Posted in FET Cycle, Lesbian IVF Blog | Tagged , , , , , | 1 Comment

Roseanne

Today is my last birth control pill, I think we are going to have a party tonight to celebrate me regaining my sanity!  I don’t know if anyone has ever seen the episode of Roseanne titled, “PMS” but it is one of my all time favorites.  I always loved Roseanne growing up (and still watch the re-runs), it was a less idyllic, more realistic family sitcom where even though they didn’t have a lot you always knew they loved each other and were in it together.  Well in a nutshell the PMS episode was pretty much about Roseanne’s over the top PMS and how everyone tried to clear out for the day to escape her wrath.  Now I don’t think I’ve been that bad, but there may be some parallels.  So for the last time for a long time (hopefully ever) I will take a BCP today and chuck the rest of the package….maybe I should burn it for extra emphasis!

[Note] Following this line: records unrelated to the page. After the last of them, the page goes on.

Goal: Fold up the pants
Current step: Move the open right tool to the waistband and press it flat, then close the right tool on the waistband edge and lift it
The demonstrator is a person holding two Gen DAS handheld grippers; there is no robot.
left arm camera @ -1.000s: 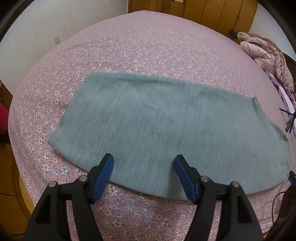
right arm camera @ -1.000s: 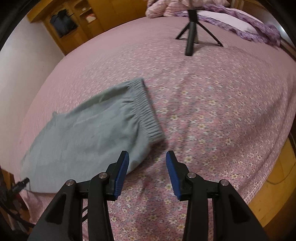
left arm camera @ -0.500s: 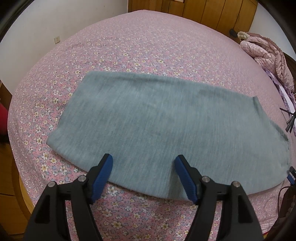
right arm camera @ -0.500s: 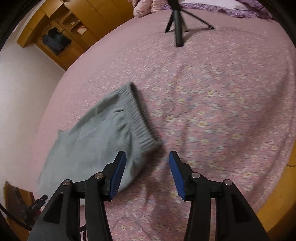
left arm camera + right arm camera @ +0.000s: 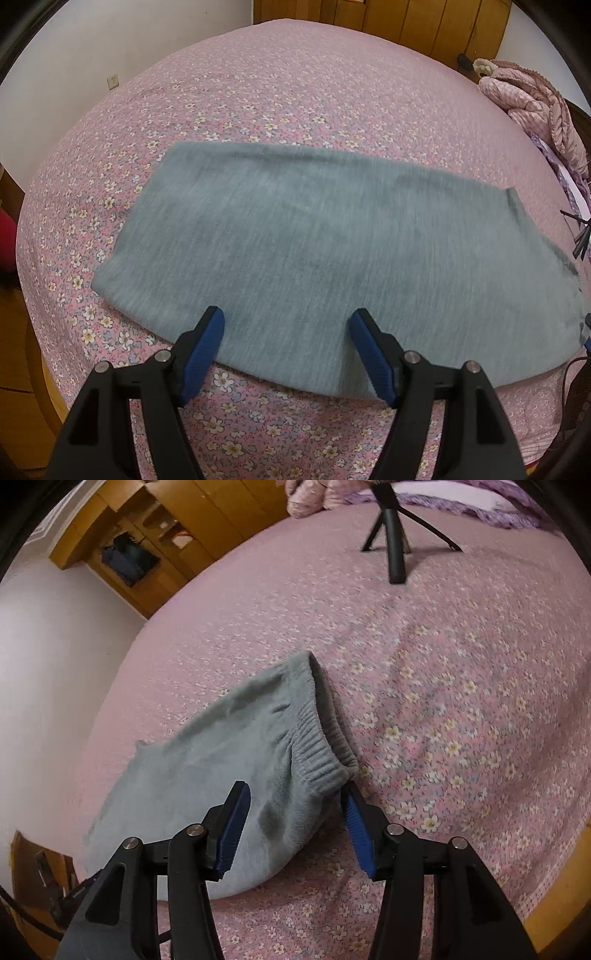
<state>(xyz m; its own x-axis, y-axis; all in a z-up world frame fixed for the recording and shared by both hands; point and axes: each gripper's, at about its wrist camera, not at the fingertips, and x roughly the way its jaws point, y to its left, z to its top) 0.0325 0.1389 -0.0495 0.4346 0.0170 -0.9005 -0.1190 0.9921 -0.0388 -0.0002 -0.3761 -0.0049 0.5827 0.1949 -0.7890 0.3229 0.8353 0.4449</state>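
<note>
Right of the left gripper [image 5: 287,345], the pants [image 5: 332,243] run off the frame edge. Beyond the right gripper [image 5: 295,814], the tripod [image 5: 397,535] is cut off above and blurred; the bedspread [image 5: 295,602] pattern there smears.

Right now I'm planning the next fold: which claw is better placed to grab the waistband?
Right claw: open, straddling the waistband corner of the pants. Left claw sits mid-leg.

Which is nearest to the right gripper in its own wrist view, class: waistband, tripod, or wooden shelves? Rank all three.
1. Waistband, right at the right gripper.
2. Tripod, far ahead on the bed, to the right.
3. Wooden shelves, beyond the bed, upper left.
</note>
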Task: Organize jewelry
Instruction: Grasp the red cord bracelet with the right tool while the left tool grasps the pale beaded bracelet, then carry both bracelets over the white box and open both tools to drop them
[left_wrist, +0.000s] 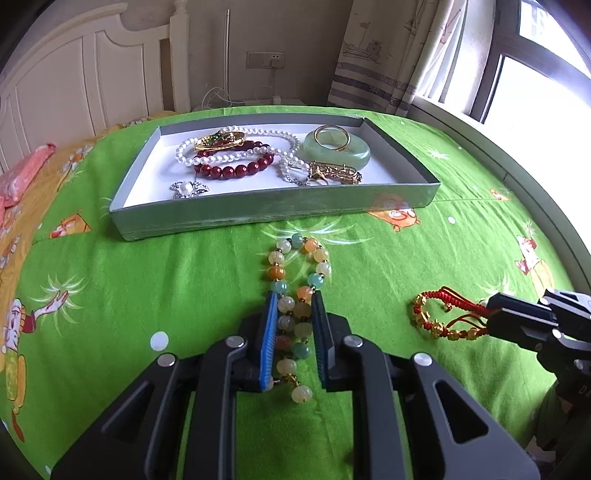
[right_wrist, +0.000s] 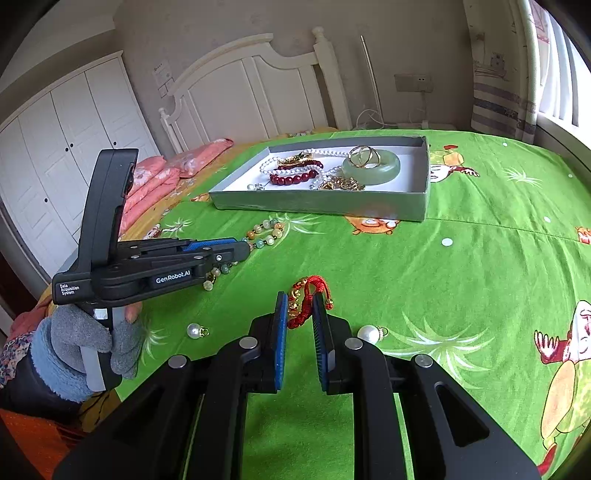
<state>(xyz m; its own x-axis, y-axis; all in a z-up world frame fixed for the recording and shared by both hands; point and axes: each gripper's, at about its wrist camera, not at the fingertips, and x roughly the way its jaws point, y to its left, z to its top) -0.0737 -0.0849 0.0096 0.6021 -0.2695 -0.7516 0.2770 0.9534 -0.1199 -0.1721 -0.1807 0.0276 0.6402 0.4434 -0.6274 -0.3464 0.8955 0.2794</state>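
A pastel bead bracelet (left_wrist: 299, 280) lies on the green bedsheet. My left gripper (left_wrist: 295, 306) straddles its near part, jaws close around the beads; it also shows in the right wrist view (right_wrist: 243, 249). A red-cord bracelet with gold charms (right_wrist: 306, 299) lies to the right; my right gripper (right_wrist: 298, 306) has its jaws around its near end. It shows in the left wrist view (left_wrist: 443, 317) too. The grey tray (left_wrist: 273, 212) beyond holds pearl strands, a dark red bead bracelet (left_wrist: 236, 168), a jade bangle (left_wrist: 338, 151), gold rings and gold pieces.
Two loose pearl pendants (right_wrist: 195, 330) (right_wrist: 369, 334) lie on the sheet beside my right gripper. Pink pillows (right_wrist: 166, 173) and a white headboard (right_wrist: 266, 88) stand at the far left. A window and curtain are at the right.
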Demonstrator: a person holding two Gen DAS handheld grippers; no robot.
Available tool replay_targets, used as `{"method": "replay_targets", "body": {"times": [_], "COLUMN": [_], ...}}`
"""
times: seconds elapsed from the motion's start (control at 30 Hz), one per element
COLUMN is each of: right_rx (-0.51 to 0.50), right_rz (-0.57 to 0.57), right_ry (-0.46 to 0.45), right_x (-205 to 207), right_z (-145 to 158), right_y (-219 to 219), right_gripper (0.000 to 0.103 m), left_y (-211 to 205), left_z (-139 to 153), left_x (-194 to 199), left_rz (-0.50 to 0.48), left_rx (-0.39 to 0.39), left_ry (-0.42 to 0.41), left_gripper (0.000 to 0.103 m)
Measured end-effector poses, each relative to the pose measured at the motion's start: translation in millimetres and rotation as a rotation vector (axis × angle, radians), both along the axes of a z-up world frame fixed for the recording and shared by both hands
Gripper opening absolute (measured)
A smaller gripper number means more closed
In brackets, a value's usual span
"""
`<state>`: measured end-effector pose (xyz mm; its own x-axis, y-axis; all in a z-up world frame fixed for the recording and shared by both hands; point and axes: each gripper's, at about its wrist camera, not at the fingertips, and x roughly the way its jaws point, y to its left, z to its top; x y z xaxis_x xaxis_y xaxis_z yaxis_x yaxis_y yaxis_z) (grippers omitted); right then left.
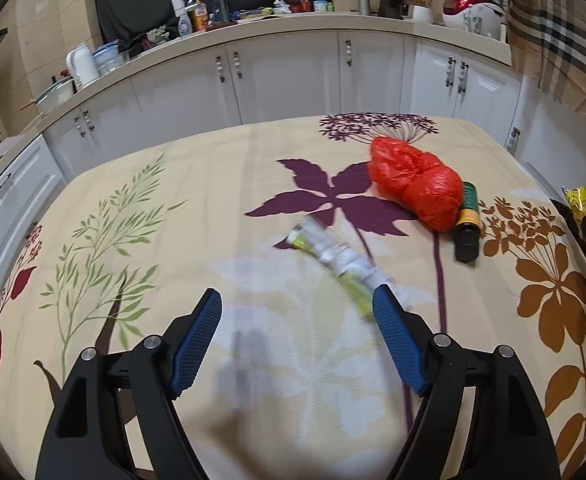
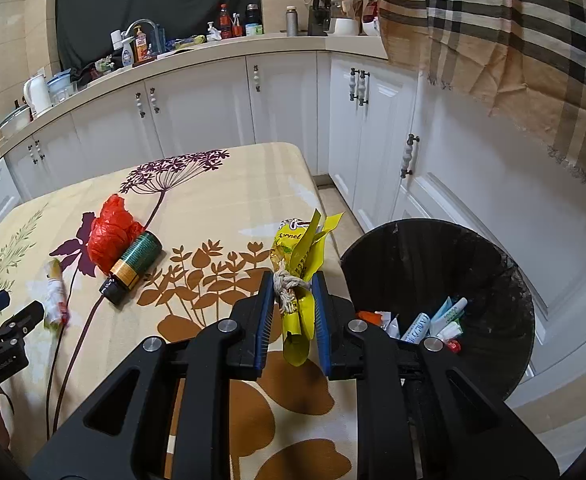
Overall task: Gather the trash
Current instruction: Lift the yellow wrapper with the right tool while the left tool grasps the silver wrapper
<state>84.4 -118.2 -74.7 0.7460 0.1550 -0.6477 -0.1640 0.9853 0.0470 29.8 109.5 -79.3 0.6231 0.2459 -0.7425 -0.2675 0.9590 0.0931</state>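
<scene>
A kitchen of white cabinets frames a table under a floral tablecloth (image 2: 213, 184), where a trash clear-up is under way. The right gripper (image 2: 293, 280), clenched on a yellow snack wrapper (image 2: 301, 252) tangled with a knot of white string (image 2: 287, 286), hangs near the table's corner beside a black waste bin (image 2: 493, 272), likely poised to carry the wrapper across to where tubes and scraps already lie. The left gripper (image 1: 297, 300), jaws spread and holding nothing, hangs over a crumpled white-and-yellow wrapper (image 1: 329, 256) lying on the cloth just off its right fingertip, apparently lining up a grasp. Farther back, a red plastic bag (image 1: 413, 188) lies touching a dark bottle with a green label (image 1: 469, 220) on its side, both awaiting collection.
</scene>
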Motion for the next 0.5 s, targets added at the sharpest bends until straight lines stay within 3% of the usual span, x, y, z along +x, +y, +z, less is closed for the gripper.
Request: {"method": "replay_targets", "body": {"times": [0.1, 0.27, 0.4, 0.47, 0.5], "right_rx": [-0.002, -0.005, -0.006, -0.006, -0.005], "right_rz": [0.002, -0.001, 0.001, 0.003, 0.004], "right_ry": [-0.002, -0.005, -0.005, -0.007, -0.008], "right_x": [-0.4, -0.1, -0.7, -1.0, -1.2], "right_z": [1.3, 2.9, 3.3, 3.8, 4.1], "right_y": [1.3, 1.1, 1.1, 1.1, 0.8], "right_gripper": [0.019, 0.019, 0.019, 0.019, 0.019], "left_y": [3.5, -4.5, -6.5, -6.1, -6.0], "left_z": [3.3, 4.4, -9.5, -10.8, -11.1], "left_x": [2.7, 14.8, 31.3, 29.3, 28.2], "left_rz": [-0.002, -0.011, -0.009, -0.017, -0.026], "left_rx": [-0.048, -0.052, -0.054, -0.067, -0.070], "left_ry": [-0.008, -0.036, 0.010, 0.003, 0.005], "left_gripper": [0.075, 0.077, 0.077, 0.059, 0.056]}}
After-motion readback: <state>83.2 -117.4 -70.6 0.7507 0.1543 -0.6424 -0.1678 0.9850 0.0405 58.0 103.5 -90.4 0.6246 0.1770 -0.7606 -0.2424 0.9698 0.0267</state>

In other news the ladies who said every cycle is different were definitely right.  The Lupron hasn’t been giving me constant headaches this time, a little one here and there but nothing too bad which is awesome.  What it is giving me is terrible insomnia though.  Almost every day this week I’ve been awake at 2am so I finally broke down and emailed nurse L yesterday.  I got the thumbs up to try Tylenol PM which actually helped so I am feeling lots better today.  Now I just need to get some extra sleep this weekend and I should be back on track!